Wenn Gott eine Bank wäre

Ein Punktum
Wenn Gott eine Bank wäre, wäre er schon längst pleite. Zwar ist sein Leumund, zumindest bei konserva­tiven Anlegern, tadellos, der wilden Spekulation und Zockerei an den Finanzmärkten ist er unverdächtig. Doch da liegt das Problem.

Woher soll die Rendite kommen? Wir wissen doch seit der Finanzkrise, dass es die Schuldner sind, mit denen man Geld verdient. Zins und Zinseszins sind dabei ja nur Kleinkram, richtig Profit bringen Schuldverbriefungen, die man zu Paketen bündelt und auf den Markt wirft. "Das wäre doch einen Versuch wert", raunen die findigen Berater Gott zu.
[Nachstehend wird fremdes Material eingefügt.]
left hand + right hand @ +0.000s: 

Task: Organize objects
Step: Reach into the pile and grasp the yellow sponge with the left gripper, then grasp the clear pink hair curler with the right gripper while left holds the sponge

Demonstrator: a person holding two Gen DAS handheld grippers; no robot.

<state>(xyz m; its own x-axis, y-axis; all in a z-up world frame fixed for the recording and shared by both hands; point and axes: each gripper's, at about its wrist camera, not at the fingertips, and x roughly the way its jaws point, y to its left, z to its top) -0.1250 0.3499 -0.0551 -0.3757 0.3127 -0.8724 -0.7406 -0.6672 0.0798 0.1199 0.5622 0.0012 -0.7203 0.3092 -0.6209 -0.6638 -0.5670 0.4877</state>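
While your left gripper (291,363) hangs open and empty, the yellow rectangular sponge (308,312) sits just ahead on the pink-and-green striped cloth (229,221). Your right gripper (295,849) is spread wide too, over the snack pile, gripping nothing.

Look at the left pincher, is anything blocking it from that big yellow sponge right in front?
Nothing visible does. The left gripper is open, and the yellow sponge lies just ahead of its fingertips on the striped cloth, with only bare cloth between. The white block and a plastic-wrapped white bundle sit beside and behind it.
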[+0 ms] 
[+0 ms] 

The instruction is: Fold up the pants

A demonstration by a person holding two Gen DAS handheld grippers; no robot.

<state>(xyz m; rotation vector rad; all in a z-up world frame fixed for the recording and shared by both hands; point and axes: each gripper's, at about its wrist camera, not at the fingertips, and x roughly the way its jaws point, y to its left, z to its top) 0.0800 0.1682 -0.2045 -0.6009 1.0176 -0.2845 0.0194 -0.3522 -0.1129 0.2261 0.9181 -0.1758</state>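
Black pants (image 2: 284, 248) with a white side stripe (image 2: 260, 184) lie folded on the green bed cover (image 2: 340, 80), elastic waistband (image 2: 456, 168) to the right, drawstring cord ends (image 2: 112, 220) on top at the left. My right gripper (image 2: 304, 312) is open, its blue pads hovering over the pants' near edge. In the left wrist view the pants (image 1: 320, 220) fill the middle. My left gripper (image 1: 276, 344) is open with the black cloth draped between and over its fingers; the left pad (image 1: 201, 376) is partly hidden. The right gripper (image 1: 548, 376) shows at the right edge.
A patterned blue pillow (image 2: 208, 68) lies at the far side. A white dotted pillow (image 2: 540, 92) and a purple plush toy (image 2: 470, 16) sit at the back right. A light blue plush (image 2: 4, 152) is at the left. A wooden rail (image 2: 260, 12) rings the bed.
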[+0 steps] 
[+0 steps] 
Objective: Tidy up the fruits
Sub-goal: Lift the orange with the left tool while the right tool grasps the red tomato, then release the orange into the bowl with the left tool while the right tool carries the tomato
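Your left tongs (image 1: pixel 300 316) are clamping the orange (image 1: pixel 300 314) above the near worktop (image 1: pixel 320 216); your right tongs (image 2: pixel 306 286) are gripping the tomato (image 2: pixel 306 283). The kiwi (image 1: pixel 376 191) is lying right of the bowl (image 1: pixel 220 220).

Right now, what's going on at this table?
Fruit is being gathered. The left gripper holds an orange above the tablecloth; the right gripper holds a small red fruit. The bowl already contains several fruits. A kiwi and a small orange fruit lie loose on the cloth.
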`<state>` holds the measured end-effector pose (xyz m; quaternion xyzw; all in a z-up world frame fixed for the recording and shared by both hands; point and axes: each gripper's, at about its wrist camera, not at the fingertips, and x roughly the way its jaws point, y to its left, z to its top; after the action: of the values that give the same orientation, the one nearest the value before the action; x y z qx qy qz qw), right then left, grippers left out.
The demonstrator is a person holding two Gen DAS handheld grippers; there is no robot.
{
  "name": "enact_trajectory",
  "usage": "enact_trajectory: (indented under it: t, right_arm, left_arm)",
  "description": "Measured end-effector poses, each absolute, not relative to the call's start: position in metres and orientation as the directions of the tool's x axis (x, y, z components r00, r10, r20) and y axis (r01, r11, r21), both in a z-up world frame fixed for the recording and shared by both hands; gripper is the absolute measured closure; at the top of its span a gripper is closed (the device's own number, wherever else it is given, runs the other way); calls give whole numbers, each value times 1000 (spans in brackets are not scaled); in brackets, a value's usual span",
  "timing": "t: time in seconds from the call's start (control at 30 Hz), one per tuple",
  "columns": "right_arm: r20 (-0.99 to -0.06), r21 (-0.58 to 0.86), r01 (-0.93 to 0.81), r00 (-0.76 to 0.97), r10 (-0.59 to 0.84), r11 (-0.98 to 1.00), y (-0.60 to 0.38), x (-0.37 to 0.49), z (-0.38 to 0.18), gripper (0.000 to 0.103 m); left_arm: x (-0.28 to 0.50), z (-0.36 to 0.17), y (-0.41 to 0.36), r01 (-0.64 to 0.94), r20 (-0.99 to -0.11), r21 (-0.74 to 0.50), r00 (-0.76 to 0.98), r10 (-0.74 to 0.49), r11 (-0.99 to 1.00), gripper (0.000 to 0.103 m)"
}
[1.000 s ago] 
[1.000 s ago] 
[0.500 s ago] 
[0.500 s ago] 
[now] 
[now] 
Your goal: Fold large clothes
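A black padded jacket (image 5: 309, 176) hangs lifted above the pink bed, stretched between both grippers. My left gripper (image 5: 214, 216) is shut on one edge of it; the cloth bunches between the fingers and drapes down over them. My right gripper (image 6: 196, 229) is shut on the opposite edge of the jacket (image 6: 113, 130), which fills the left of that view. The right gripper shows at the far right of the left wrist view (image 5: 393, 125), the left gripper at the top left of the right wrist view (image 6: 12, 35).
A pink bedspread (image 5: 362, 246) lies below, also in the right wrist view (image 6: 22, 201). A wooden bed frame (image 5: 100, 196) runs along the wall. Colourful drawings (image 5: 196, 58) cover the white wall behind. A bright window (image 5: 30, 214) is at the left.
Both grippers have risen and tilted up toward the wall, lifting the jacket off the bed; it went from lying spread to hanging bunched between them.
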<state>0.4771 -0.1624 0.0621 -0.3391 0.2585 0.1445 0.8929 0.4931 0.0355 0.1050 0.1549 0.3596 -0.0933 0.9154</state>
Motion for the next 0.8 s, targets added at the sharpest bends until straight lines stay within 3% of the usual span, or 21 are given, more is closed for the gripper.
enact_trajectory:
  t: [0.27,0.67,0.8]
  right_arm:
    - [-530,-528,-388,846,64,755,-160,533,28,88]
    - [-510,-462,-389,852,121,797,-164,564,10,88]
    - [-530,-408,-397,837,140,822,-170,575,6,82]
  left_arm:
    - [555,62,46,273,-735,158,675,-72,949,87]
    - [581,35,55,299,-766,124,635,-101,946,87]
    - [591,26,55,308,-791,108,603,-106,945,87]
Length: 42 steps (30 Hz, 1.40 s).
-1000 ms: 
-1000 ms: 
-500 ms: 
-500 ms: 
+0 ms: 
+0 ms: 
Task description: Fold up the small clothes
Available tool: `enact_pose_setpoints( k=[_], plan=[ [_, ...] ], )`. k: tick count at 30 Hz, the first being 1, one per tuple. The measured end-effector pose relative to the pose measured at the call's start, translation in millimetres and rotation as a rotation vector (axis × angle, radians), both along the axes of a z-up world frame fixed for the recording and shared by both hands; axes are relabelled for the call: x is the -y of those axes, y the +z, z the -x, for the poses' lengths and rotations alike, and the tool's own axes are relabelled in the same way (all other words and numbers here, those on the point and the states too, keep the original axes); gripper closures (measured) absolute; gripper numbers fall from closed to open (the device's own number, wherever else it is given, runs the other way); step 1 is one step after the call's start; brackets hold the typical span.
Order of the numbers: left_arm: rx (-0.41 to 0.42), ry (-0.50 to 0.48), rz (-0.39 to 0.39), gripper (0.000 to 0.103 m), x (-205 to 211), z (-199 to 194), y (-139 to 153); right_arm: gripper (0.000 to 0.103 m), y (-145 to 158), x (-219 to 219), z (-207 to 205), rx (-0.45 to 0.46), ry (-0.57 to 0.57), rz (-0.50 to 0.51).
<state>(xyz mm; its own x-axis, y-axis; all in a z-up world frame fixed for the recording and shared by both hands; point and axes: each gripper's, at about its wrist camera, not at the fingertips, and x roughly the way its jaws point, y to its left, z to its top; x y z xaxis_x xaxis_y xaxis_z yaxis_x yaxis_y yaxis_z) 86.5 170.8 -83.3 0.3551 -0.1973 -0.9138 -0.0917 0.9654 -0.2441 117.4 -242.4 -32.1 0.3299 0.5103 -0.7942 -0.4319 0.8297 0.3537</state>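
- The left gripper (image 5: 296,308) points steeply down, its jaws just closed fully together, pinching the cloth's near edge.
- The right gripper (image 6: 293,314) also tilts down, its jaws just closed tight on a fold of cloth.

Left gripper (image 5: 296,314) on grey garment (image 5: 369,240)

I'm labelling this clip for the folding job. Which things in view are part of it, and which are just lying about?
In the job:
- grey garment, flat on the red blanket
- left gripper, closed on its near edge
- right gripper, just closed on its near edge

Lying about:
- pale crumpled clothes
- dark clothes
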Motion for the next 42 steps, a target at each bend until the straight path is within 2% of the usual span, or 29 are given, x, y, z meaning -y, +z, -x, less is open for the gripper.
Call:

Der ist skeptisch, schließlich ist so etwas doch schon mal gründlich schief gegangen, kurz vor der Reformation. "Aber da wurde den Leuten für ihr Investment ja nur ein Platz im Himmel angeboten", sagen die Berater. "Jetzt bekämen sie Rendite. Gier ist vergesslich und auch die Finanzkrise ist schon wieder Geschichte. Über 100 Milliarden Euro haben allein die Deutschen 2010 in komplizierte und spekulative Zertifikate à la Lehmann angelegt. Da wird doch auch was für ein göttliches Derivat über sein." Aber Gott ist beratungsresistent und erlässt weiter die Schuld, egal wie prekär die Lage ist.

Aber Gott ist beratungsresistent

Als Notenbank würde Gott die christlich-jüdische Kulturtradition Europas honorieren und als Euro-Zentralbank die Anleihen der Griechen, Iren, Spanier und wer sonst noch kommt übernehmen. Daraus baut er einen Rettungsschirm, unter den wir alle flüchten. Dann flutet Gott die Märkte noch mit frischem Geld - böse Spekulanten, die unseren Euro bedroh­en, würden schnell das Weite suchen.

Aber es droht Ärger aus Übersee. Die US-Notenbank beruft sich schon längst auf Gott und gibt davon auf jedem Dollar Zeugnis. Da droht ein Streit über Copy­rights, wenn nicht gar ein Währungskrieg. Würde Gott das wollen? Wohl kaum.

Das mit dem Geld müssen wir also wohl selber hinbekommen. Oder besser, die Finanz- und Staatschefs der zwanzig wichtigsten Länder der Welt, die G-20. Die hatten sich in der Finanzkrise ja vorgenommen, die Geschäfte mit dem Geld besser zu kontrollieren und ein gemeinsames Regelwerk zu erlassen. Das wird zum ersten Mal klappen.

Schließlich übernimmt Frank­reich, das Land, in dem Gott es sich sprichwörtlich gut gehen lässt, den Vorsitz der G-20 und G-8. Und Präsi­dent Sarkozy hat sich extra für 176 Millionen Euro einen neuen Präsidentenjet bauen lassen. Denn er will oft unter­wegs sein und viel schaffen: Ein neues Weltwährungssystem, Spekulation eindämmen, Roh­stoffpreise stabilisieren und "die Moralisierung des Kapitalismus vo­rantrei­ben". Mon Dieu, was für himm­lische Aussichten!